Wednesday, August 13, 2014

Cross-Cultural Illiteracy, The Invisible Engagement Barrier

Tyrant is a character-driven show about a fictitious country in the Middle East that is painfully lumbering toward freedom. Every episode shows the characters confronting some external conflict that brings up painful memories, unresolved conflicts, and inner motivations they'd rather not confront.

As an adult raised cross-culturally, the most interesting thing about this show is watching the difference between how Americans think and how people from the traditional Middle East do. 

For example, Tucker, a "State Department" official, is stationed in the country to represent U.S. interests. Leader A, Leader B, what's the difference, he seems to think, as long as it looks good on TV.

From an American perspective, the diplomat's mode of operation is perfectly legitimate: Westerners separate  the professional and the personal.
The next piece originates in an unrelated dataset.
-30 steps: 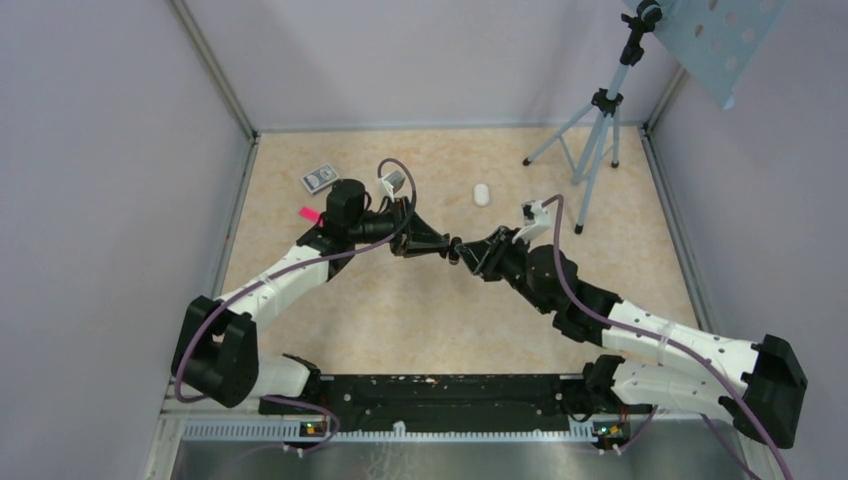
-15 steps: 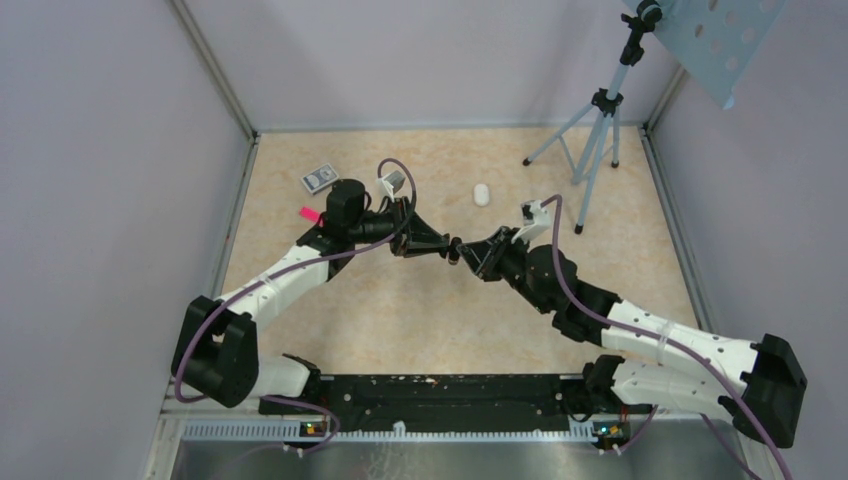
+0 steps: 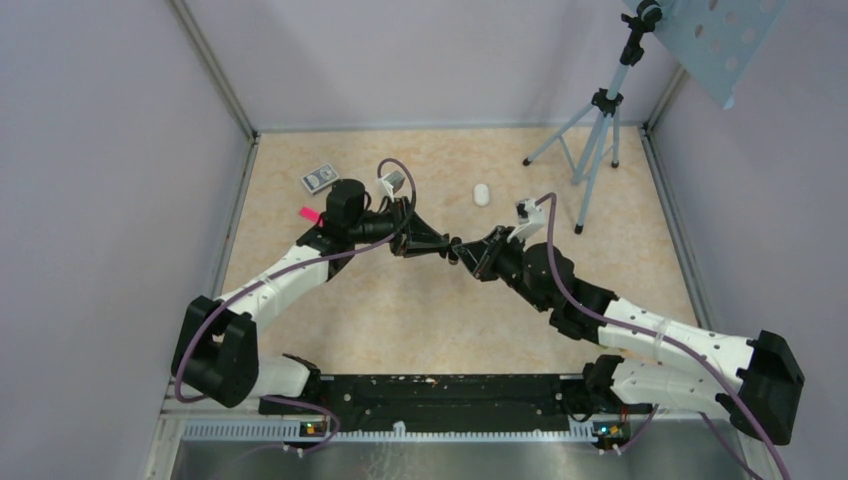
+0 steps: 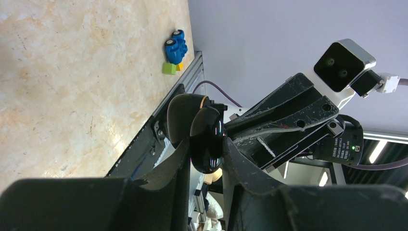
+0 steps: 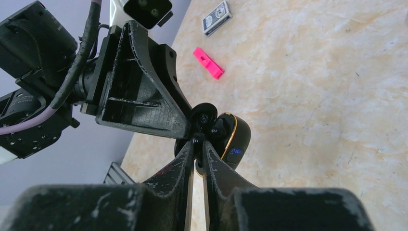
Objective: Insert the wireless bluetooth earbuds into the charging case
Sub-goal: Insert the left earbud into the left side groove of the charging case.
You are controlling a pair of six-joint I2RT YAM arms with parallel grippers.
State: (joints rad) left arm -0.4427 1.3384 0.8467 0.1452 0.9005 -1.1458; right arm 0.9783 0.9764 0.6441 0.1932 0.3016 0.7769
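Black earbud: where is it?
– Pinched between the narrow right fingers, at the mouth of the open charging case, which the left fingers clamp above the desk.
How will it handle?
– Light, hard, glossy (slippery, I'd judge). Grip its rounded body lightly; squeeze harder and it may squirt out.

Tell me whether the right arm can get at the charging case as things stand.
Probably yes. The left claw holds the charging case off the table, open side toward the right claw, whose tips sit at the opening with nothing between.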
But from a traditional Middle Eastern perspective, he is sleazy, amoral, and self-serving because professional and personal are indistinguishable. 

The commingling of identity in the traditional Middle East explains the attitude of Jamal, the older brother, who's running the country. He pushes his wife away in favor of his younger brother Barry, saying over and over, "Don't get in between me and my brother." 

Jamal and Barry (Basam) are "blood," they are tied by a kind of intense, deep loyalty that nobody on the outside can understand. Whereas Americans think about "boundaries," in the Middle East these don't exist.

The attitude towards women. In the traditional Middle East, women are a completely separate world, somewhat a lesser class to men, but almost like a different species. The show portrays two sexes/genders, versus in the U.S. we recognize, support and honor a spectrum that has a very real androgyny in the middle. 

In the show, traditional women have their own language, their own culture, and their own class and caste distinctions, and they are divided very clearly into those class-based roles just as the men are. They are brutalized differently, but equally.

The concept of "feminism" exists, in a sense, but is subordinate to the cause of the family, and the women serve the men simply because that is their job. 

The women haven't forgotten power though: The character of Leila, Jamal's wife, represents the traditional wife who exercises it through her husband, versus Molly, the American wife who acts as herself but lacks insight into her mate. 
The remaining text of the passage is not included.